EXERCISE OBJECTIVE:
Return the listing below unchanged, minus its pictures.

AVAILABLE DATA:

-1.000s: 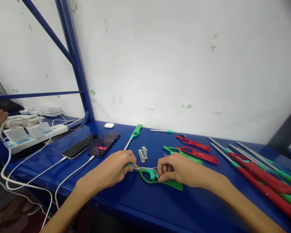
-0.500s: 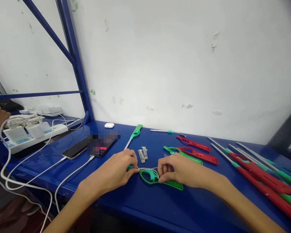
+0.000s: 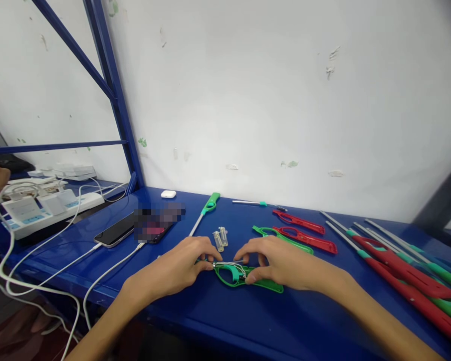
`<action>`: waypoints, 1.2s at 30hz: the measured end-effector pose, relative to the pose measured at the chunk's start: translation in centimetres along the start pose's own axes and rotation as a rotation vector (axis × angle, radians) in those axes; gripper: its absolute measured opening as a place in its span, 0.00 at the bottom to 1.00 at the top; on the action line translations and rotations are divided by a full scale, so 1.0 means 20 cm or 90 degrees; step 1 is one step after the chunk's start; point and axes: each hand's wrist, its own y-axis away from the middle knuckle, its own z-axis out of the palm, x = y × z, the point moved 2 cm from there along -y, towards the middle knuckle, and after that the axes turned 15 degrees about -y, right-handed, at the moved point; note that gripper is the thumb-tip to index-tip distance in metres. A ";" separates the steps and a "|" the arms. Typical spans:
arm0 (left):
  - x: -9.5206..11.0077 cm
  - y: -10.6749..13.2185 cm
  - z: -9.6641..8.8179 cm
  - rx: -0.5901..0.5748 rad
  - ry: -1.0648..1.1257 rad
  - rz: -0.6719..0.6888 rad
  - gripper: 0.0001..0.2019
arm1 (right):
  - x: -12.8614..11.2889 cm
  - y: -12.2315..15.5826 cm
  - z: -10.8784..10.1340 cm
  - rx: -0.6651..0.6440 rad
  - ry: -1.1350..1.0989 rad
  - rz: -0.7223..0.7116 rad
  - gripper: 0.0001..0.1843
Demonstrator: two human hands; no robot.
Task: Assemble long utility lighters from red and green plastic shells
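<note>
A green lighter half-shell [image 3: 268, 287] lies flat near the front of the table, its inner side up. In it sit a teal trigger [image 3: 230, 274] and white wires [image 3: 227, 263]. My left hand [image 3: 186, 260] is closed on the lighter's front end, thumb and fingers at the wire ends. My right hand [image 3: 276, 260] rests at the handle, thumb pressed beside the trigger on a small dark part. Its index finger arches over the wires, and the other fingers curl behind. Two clear fuel tanks [image 3: 220, 239] lie just beyond my hands.
Behind my right hand lie a green shell half [image 3: 304, 247] and red shell halves [image 3: 323, 244]. Long lighters [image 3: 406, 288] are piled at right. A finished-looking green lighter [image 3: 212, 202], a metal tube [image 3: 247, 202], phones [image 3: 122, 229], white cables [image 3: 113, 269] and an earbud case [image 3: 168, 194] also lie about.
My right index finger has lifted and stretched left over the wires, while the thumb stays at the trigger. My left index finger has also straightened. The lighter has hardly moved.
</note>
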 end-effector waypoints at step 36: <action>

TASK SOLUTION:
-1.000s: 
-0.500s: 
+0.000s: 
`<action>`: waypoints, 1.2s at 30hz: the measured end-effector pose, relative to the pose measured at the chunk's start: translation in centimetres along the start pose's own axes and rotation as a rotation vector (axis × angle, radians) in those axes; gripper: its absolute measured opening as a place in its span, 0.00 at the bottom to 1.00 at the top; on the action line translations and rotations are divided by a full scale, so 1.0 means 20 cm or 90 degrees; step 1 is one step after the chunk's start; point and axes: each hand's wrist, its own y-axis away from the middle knuckle, its own z-axis out of the palm, x = y × z, the point moved 2 cm from there along -y, towards the middle knuckle, and after that the axes turned 15 degrees about -y, right-handed, at the moved point; note that gripper is the thumb-tip to index-tip distance in metres. A ";" separates the steps and a "|" the arms. Typical spans:
arm0 (left):
  - x: -9.5206..11.0077 cm
  - y: -10.6749..13.2185 cm
  - z: -9.6641..8.8179 cm
  - rx: -0.5901..0.5748 rad
  - ry: -1.0648..1.1257 rad
  - rz: -0.6719..0.6888 rad
  - gripper: 0.0001..0.2019
arm1 (right):
  - x: -12.8614..11.2889 cm
  - y: -12.2315..15.5826 cm
  - z: -10.8784..10.1340 cm
  - rx: -0.6651..0.6440 rad
  - ry: -1.1350..1.0989 rad
  - rz: -0.7223..0.7116 rad
  - gripper: 0.0001..0.1843
Demonstrator: two human hands; no robot.
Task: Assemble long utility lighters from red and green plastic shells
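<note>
A green lighter half-shell [image 3: 268, 287] lies flat near the front of the table, its inner side up. In it sit a teal trigger [image 3: 230, 274] and white wires [image 3: 227, 263]. My left hand [image 3: 186, 260] is closed on the lighter's front end, thumb and fingers at the wire ends. My right hand [image 3: 276, 260] rests at the handle, thumb pressed beside the trigger on a small dark part. Its index finger arches over the wires, and the other fingers curl behind. Two clear fuel tanks [image 3: 220, 239] lie just beyond my hands.
Behind my right hand lie a green shell half [image 3: 304, 247] and red shell halves [image 3: 323, 244]. Long lighters [image 3: 406, 288] are piled at right. A finished-looking green lighter [image 3: 212, 202], a metal tube [image 3: 247, 202], phones [image 3: 122, 229], white cables [image 3: 113, 269] and an earbud case [image 3: 168, 194] also lie about.
My right index finger has lifted and stretched left over the wires, while the thumb stays at the trigger. My left index finger has also straightened. The lighter has hardly moved.
</note>
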 end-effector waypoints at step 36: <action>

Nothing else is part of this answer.